Worker, Lambda, and Container cover the common cases. This guide is for bringing the Functions & Servers model to a new compute target. A custom runtime is a Provider with two jobs: provision the compute infrastructure, and bundle + upload the runtime Effect.

The running reference is AWS.ECS.Task (AWS/ECS/Task.ts) — it bundles an inline Effect program, builds a Docker image, and registers a Fargate task definition. Every built-in runtime — Cloudflare.Worker, AWS.Lambda.Function, AWS.EC2.Instance — follows the same two-part shape.

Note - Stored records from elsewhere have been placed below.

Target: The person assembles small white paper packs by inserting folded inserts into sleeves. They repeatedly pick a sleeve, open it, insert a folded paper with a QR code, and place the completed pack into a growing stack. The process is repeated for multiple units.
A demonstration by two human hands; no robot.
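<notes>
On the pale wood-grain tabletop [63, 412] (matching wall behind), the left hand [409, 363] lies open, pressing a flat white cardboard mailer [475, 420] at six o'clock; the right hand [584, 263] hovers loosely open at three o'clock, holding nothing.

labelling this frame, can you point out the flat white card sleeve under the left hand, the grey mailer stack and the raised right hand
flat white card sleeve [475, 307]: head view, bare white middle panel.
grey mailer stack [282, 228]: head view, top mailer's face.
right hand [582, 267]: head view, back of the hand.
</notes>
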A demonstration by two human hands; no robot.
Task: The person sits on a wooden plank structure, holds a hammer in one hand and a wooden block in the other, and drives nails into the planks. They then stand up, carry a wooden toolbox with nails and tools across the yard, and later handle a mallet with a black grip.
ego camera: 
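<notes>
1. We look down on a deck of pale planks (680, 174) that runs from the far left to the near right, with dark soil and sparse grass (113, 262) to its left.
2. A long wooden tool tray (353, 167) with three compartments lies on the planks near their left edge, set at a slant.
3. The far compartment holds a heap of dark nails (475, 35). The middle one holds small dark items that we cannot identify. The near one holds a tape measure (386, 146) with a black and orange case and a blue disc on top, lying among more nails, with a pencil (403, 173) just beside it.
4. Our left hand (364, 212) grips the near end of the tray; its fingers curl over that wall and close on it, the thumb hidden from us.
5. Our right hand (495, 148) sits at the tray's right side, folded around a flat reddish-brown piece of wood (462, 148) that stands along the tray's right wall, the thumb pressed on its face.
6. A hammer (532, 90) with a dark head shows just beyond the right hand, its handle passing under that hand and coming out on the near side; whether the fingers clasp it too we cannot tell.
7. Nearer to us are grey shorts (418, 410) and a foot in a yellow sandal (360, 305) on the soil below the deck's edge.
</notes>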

A runtime resource splits into a constructor and a provider:

// 1. The constructor — what users call. Built on `Platform`.
export const Task: Platform<Task, TaskServices, TaskShape, TaskRuntimeContext> =
Platform("AWS.ECS.Task", {
createRuntimeContext: createHostRuntimeContext("AWS.ECS.Task"),
});
// 2. The provider — the lifecycle Layer. Ordinary `Provider.effect`.
export const TaskProvider = () =>
Provider.effect(Task, Effect.gen(function* () { /* ... */ }));

Platform handles the Effect plumbing — running the user’s init Effect, collecting handlers, wiring Bindings — so the provider only has to do what every provider does: reconcile cloud state.

The Resource contract is a plain Resource declaration. The fourth type parameter is the Binding Contract — the data shape upstream capabilities attach to this host:

export interface Task extends Resource<
"AWS.ECS.Task",
TaskProps, // main, cpu, memory, port, env, ...
{
taskDefinitionArn: string;
imageUri: string;
taskRoleArn: string;
// ...
code: { hash: string };
},
{
env?: Record<string, any>;
policyStatements?: PolicyStatement[];
}
> {}

On AWS the contract is env vars + IAM statements; a Cloudflare Worker instead accepts { bindings: Worker.Binding[] }. Your contract is whatever your platform needs from a binding.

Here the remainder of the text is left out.